Exercise instructions
Below, some lines carry pictures; leave those pictures out and retype exactly the lines from the one with "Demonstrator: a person" through the one with "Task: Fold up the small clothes".

Records supplied
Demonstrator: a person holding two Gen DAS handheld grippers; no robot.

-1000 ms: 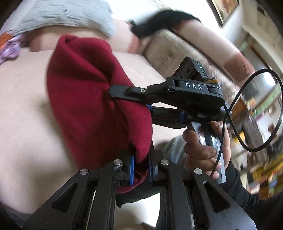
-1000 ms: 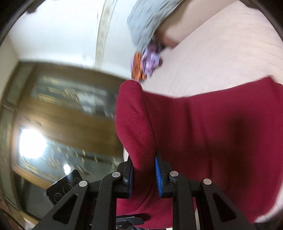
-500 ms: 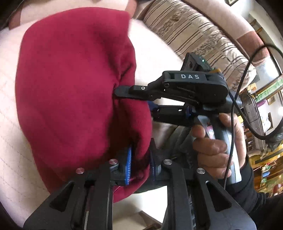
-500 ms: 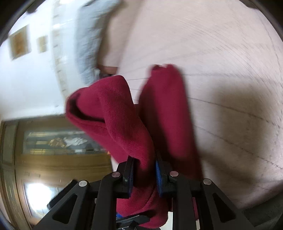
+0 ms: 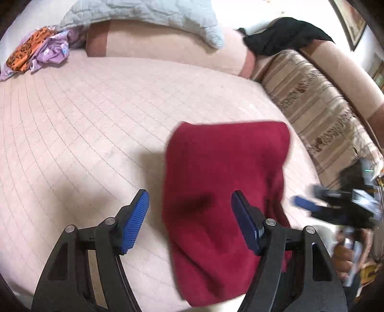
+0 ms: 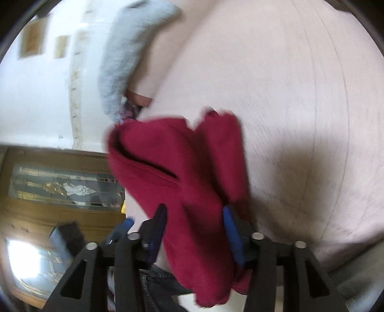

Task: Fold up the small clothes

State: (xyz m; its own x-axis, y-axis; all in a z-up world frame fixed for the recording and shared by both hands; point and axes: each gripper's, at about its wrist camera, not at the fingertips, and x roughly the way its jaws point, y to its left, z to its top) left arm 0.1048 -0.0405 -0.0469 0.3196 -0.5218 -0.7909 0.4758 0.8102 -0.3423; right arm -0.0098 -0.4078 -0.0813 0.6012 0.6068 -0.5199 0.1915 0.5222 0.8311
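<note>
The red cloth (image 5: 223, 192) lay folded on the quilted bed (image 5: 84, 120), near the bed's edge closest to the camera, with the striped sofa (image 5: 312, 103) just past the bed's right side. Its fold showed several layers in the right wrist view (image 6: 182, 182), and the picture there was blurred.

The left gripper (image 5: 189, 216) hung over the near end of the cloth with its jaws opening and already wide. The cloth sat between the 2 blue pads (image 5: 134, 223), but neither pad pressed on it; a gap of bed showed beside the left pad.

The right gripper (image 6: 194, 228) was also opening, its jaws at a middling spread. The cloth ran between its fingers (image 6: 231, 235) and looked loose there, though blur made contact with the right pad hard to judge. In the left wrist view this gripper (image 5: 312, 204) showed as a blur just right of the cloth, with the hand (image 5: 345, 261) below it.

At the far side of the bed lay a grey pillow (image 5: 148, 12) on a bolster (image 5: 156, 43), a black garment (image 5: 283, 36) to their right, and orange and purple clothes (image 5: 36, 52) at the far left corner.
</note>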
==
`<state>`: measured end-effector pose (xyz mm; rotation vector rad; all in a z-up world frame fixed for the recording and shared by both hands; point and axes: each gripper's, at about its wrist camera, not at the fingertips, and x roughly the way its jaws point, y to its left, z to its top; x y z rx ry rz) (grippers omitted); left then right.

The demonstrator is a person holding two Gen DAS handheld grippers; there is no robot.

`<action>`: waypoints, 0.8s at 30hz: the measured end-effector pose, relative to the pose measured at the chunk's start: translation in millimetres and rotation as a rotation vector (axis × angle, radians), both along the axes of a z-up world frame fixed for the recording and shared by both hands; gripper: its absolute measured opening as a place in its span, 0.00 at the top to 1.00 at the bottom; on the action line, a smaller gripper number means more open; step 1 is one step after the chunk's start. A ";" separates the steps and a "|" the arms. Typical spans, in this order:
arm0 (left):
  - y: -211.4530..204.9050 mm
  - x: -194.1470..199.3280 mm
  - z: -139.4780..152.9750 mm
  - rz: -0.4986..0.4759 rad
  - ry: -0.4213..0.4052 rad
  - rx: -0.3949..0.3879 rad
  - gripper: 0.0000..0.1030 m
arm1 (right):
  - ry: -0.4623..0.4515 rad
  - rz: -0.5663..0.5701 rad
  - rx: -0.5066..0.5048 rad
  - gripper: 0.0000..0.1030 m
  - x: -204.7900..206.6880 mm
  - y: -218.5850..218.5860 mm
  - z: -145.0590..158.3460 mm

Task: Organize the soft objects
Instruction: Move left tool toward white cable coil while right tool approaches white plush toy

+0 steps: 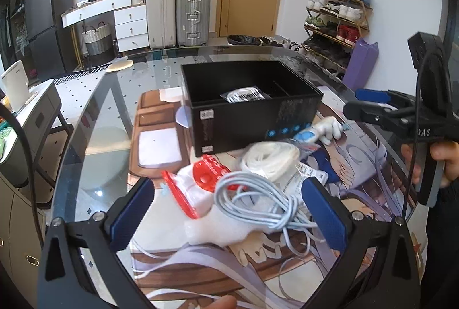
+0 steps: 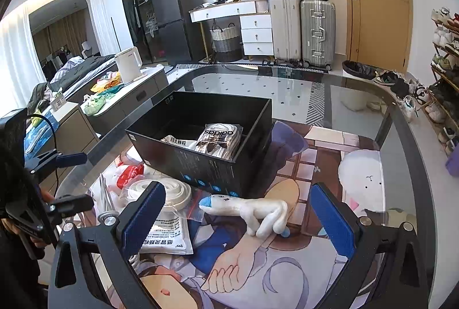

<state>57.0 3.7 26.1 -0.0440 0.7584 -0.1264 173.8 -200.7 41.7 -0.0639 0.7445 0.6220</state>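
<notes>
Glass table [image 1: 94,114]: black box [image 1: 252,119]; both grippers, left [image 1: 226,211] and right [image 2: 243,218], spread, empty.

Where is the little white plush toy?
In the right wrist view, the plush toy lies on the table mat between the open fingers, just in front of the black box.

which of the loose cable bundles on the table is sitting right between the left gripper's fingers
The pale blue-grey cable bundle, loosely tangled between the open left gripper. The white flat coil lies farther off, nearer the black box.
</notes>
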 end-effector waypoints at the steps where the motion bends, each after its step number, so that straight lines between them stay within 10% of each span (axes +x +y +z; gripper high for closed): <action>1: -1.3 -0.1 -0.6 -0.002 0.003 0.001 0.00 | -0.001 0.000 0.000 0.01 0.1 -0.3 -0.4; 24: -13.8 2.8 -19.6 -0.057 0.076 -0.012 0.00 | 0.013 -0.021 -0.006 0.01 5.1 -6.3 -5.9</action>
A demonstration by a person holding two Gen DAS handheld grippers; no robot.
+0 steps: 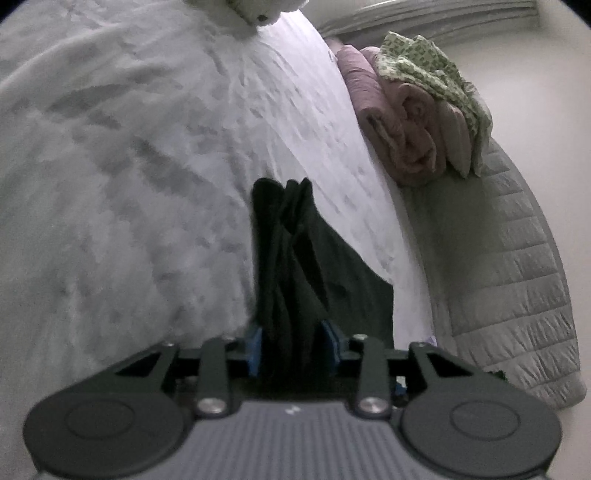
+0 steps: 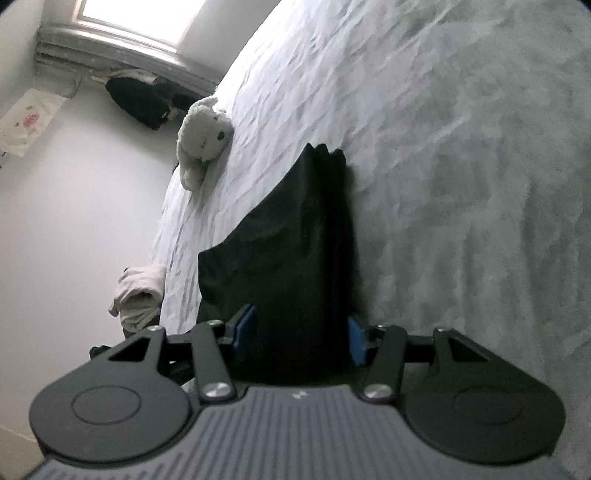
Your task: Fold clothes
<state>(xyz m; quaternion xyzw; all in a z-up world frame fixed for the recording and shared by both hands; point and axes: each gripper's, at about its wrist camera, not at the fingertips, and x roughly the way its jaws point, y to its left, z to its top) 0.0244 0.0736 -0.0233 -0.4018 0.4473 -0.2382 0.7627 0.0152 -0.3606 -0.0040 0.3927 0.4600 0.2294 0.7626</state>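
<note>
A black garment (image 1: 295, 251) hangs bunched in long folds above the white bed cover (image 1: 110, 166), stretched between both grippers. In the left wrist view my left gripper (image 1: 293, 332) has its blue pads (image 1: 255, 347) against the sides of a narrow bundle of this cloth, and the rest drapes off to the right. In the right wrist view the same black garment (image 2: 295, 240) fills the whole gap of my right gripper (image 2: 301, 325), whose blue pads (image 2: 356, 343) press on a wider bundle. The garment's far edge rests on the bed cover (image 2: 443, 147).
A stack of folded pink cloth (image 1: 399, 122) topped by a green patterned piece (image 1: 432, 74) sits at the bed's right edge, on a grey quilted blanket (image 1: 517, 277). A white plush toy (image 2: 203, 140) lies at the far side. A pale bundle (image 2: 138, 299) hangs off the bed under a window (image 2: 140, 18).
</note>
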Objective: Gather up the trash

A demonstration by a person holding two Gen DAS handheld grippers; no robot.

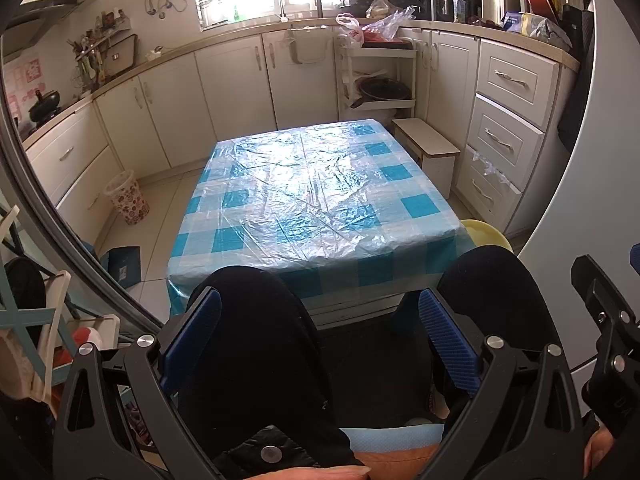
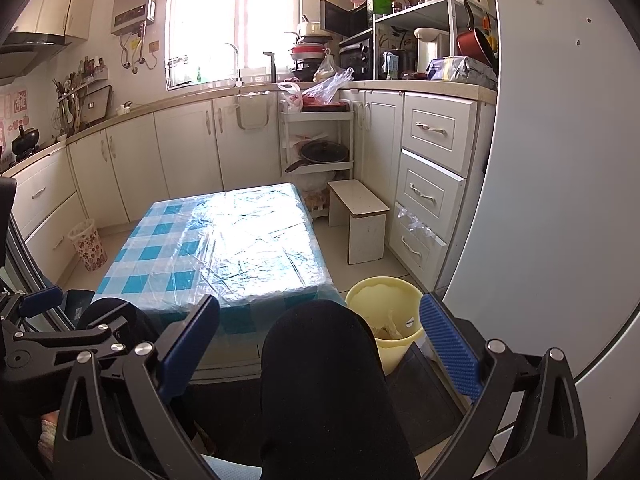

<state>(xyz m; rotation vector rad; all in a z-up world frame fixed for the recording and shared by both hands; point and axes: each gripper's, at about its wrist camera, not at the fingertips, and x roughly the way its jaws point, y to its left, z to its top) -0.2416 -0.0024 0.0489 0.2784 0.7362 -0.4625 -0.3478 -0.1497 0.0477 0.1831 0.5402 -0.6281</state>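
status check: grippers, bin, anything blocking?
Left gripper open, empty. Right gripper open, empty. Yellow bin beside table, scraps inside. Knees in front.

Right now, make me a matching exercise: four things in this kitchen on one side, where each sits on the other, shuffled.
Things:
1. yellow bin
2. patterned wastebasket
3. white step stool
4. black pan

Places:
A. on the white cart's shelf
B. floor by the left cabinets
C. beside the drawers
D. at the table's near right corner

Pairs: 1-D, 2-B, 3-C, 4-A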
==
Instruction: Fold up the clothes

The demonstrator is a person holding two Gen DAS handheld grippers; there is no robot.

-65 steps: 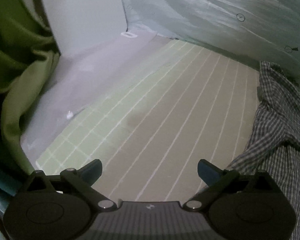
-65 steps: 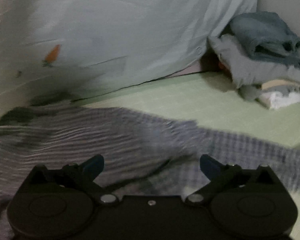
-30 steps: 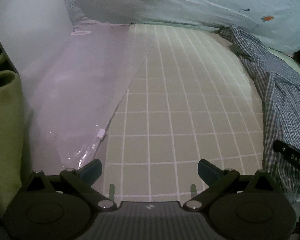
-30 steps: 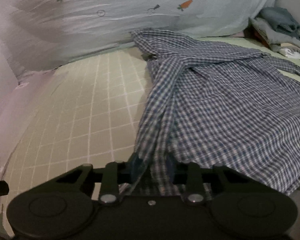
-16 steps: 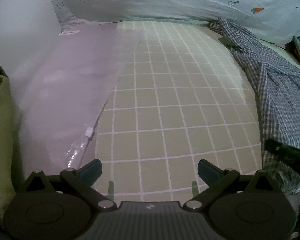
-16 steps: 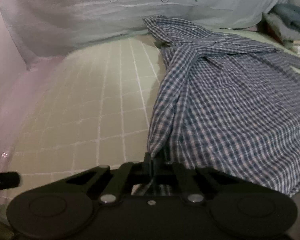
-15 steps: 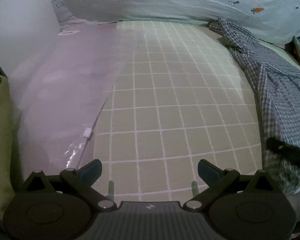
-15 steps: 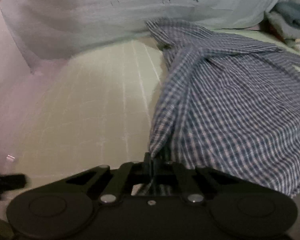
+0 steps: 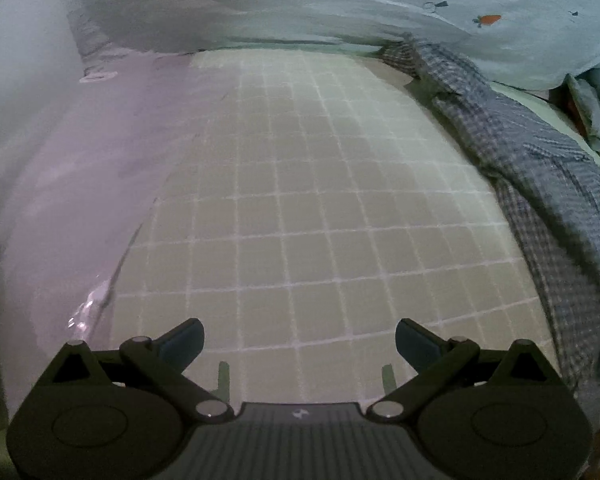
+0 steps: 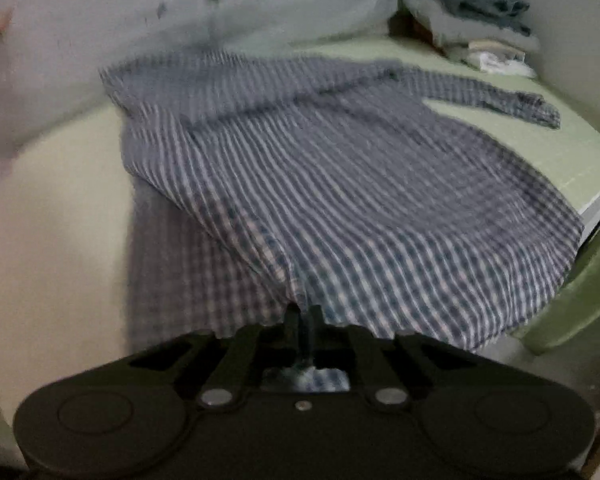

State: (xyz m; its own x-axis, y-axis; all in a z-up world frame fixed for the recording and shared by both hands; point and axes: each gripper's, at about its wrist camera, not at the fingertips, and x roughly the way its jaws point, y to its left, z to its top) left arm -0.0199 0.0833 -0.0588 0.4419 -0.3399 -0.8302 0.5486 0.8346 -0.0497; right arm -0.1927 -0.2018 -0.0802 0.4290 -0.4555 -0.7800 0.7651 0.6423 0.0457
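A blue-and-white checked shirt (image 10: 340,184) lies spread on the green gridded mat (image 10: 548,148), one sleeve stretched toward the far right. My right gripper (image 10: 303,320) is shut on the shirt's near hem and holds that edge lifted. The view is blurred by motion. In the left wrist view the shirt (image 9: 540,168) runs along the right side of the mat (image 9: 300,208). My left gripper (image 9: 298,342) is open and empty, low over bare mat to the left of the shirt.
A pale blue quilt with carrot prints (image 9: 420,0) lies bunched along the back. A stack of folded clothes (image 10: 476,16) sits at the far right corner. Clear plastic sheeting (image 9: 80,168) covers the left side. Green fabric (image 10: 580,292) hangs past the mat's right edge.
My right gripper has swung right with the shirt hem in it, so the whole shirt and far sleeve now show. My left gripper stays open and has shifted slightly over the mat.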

Exercise output
Demonstrator: a person holding two Gen DAS handheld grippers; no robot.

-1000 ms: 
-1000 ms: 
-500 ms: 
-500 ms: 
+0 ms: 
+0 ms: 

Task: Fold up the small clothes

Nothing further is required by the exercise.